Si Bouimid est allée peu de fois au festival d’Avignon, ce n’est pas le cas de tous ses camarades. "J’y vais chaque année avec mes parents", nous dit Emmy avec assurance. "Mais on va principalement voir des spectacles d’humour. J’ai plus de mal avec le théâtre contemporain".

Ravissement et mécontentement

Vendredi matin arrive le bilan du séjour. Chaque enfant a vu trois spectacles différents dans le festival In. Si tout le monde n’a pas pu aller au Palais des papes, ils ont tous vu Fraternité et ont unanimement adoré. "C’était génial ! J’ai surtout aimé quand les filles ont fait du rap et qu’elles ont parlé du gâteau en forme de teub !" explique Jahia, 13 ans, hilare.  

Réunis en cercle sous les arbres de la cour du lycée, les animateurs demandent à cette équipe de nouveaux spectateurs de noter leur semaine. Un carton presque plein, à l’exception de deux enfants qui annoncent ne pas avoir aimé leur séjour. "Je me suis beaucoup ennuyé, explique un garçon aux long cheveux blonds. "Sur les trois spectacles, je n’en ai aimé qu’un seul !". Une jeune fille acquiesce et ajoute : "Moi je n’ai pas aimé les horaires. La Cerisaie a fini beaucoup trop tard !".
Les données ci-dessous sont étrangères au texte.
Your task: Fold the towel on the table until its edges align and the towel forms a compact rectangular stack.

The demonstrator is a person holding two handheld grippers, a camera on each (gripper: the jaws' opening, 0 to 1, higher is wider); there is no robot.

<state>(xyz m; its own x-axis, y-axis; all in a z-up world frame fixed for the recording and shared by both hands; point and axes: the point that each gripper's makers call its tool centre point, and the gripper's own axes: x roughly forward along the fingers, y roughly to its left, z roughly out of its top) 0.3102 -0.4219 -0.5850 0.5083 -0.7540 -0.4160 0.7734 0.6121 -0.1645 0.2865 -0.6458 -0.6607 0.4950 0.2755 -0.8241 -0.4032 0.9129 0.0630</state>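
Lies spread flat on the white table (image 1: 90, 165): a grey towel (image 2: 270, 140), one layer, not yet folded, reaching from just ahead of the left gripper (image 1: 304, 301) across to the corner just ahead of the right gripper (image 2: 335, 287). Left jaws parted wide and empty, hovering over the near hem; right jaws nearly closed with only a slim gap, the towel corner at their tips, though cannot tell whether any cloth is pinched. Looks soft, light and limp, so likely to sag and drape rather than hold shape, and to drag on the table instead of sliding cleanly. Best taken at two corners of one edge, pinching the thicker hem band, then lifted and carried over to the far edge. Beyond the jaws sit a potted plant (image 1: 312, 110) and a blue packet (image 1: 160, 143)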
Leurs autres camarades ne sont pas d’accord. Certains seraient même restés une semaine de plus. "J’ai adoré parce que je me suis fait des amis et en plus j’ai vu des spectacles superbes. Les ateliers de préparation ont été très utiles alors que je ne voyais pas trop l’intérêt au premier abord", partage Salomé, âgée de 14 ans. "Moi je n’étais jamais allé au théâtre avant. Les pièces étaient longues mais c’était quand même hyper stylé", complète un de ses amis.

"Mes parents étaient tellement jaloux !"

Après ce moment de partage, les animateurs apportent de grandes feuilles blanches aux enfants sur lesquels ils peuvent écrire des commentaires sur l’ambiance, les spectacles ou encore les ateliers. "Mitigé. Les spectacles étaient différents. J’ai adoré Fraternité, j’ai bien aimé Entre chien et loup et je n’ai vraiment pas aimé La Cerisaie", peut-on lire. Ou encore : "Ils nous ont fait ressentir toutes les émotions (compassion, effroi, ennui). Ce sont des spectacles qu’on n'irait pas voir de soi-même".  
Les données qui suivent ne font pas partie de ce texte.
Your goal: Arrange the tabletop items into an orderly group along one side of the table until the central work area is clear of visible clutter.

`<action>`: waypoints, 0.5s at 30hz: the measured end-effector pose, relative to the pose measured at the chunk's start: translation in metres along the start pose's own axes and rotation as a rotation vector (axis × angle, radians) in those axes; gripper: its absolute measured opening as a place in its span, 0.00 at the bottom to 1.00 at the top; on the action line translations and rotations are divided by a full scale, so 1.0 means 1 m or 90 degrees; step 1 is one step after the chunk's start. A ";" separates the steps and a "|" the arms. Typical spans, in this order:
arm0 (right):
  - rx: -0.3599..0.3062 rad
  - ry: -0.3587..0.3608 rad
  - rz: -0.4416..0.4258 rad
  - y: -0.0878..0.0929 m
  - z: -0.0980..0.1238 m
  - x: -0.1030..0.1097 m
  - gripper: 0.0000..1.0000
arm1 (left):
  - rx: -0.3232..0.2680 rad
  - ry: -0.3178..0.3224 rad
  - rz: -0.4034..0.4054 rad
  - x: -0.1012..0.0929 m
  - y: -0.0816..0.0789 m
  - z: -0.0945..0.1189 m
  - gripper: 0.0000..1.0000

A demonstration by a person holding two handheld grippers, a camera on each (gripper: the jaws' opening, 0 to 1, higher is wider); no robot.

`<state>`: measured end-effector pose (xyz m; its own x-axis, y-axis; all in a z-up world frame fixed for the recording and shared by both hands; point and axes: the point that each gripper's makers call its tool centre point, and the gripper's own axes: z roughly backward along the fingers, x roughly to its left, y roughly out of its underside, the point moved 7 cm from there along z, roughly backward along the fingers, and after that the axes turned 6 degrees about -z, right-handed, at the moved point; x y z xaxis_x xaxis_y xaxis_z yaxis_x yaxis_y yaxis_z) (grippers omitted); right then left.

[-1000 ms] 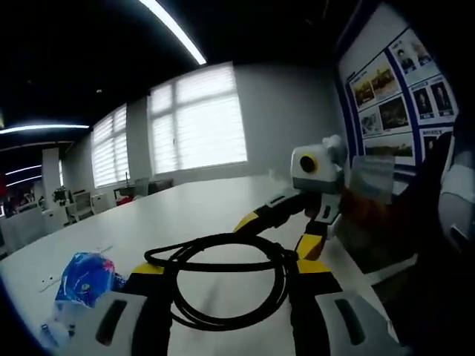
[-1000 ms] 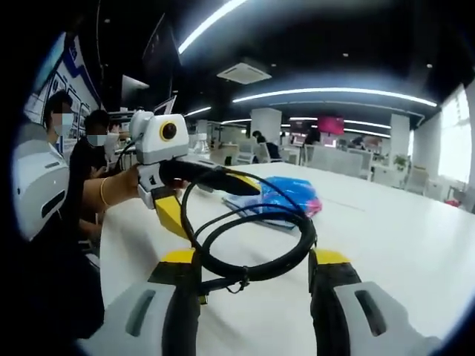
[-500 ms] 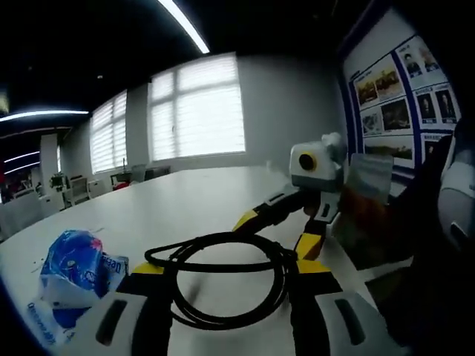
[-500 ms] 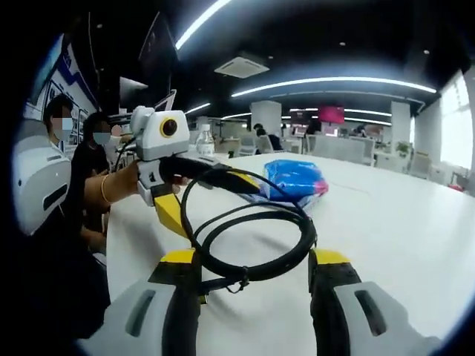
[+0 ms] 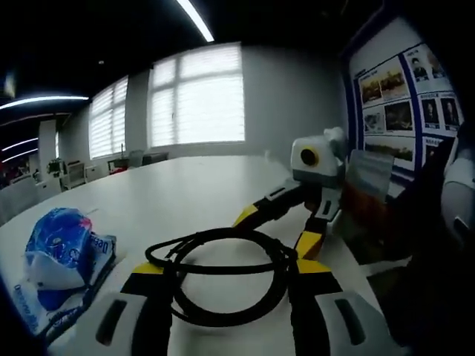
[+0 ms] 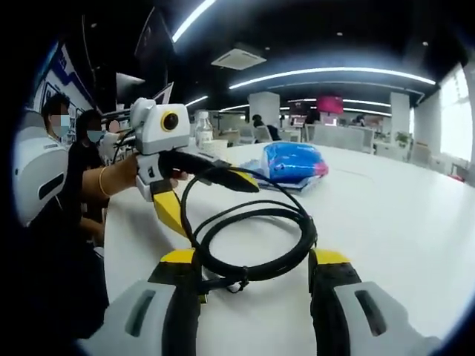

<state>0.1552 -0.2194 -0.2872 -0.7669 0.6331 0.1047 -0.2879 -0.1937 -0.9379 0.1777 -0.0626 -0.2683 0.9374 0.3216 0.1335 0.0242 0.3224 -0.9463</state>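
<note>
A black coiled cable spans the gap between my left gripper's yellow-tipped jaws and touches both, so that gripper is shut on it across the coil. My right gripper reaches in from the right onto the same coil. In the right gripper view the cable sits the same way between my right gripper's jaws, while the left gripper comes in from the left with loops over it. A blue and white packet lies on the white table to the left, and the packet lies beyond the cable.
A clear water bottle stands at the table's far side. Two seated people are at the left of the right gripper view, and a hand holds the left gripper. A poster wall rises on the right.
Both cameras have moved lower toward the tabletop, so the packet looks nearer in the left gripper view and higher in the right. The cable keeps its place between both pairs of jaws.
</note>
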 end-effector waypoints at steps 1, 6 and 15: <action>0.001 0.000 -0.002 0.001 0.000 -0.001 0.55 | 0.001 0.000 -0.002 0.000 0.000 -0.001 0.62; 0.009 -0.002 -0.005 0.004 0.000 -0.001 0.56 | 0.010 0.000 -0.003 -0.001 0.002 -0.001 0.62; 0.021 0.008 0.031 0.005 0.002 -0.002 0.52 | 0.026 -0.001 0.034 0.000 0.009 0.001 0.63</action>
<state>0.1541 -0.2232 -0.2913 -0.7730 0.6321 0.0546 -0.2692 -0.2489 -0.9304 0.1772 -0.0586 -0.2764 0.9365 0.3407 0.0833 -0.0404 0.3407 -0.9393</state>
Les collégiens en séjour au lycée Saint Joseph dans le cadre du festival d'Avignon.  (JEREMIE LAURENT-KAYSEN)

Pour Bouimid, rencontrée avant son premier spectacle, cette semaine est finalement une réussite : "J’ai surtout aimé Fraternité. Je n’ai pas tout compris sur le coup mais j’y ai réfléchi encore plusieurs jours après. Je ne pense pas que je pourrai aller voir d’autres spectacles à Avignon cette année donc je suis contente d’avoir pu faire ces trois-là". Emmy, quant à elle, est surtout contente d’avoir pu aller au palais des papes : "Mes parents étaient tellement jaloux !"  

Agathe et ses acolytes animateurs reconnaissent que la préparation des ateliers leur ont pris beaucoup du temps, mais ils sont heureux de voir qu’ils ont été utiles. "Les jeunes ont été majoritairement réceptifs aux pièces. Parfois le spectacle durait quatre heures et pourtant au moment de l'entracte, ils étaient impatients de voir la deuxième partie", raconte-t-elle.

Les séjours découvertes se termineront le 31 juillet avec la fin du festival et recommenceront dès l'année prochaine pour former de nouveaux spectateurs curieux.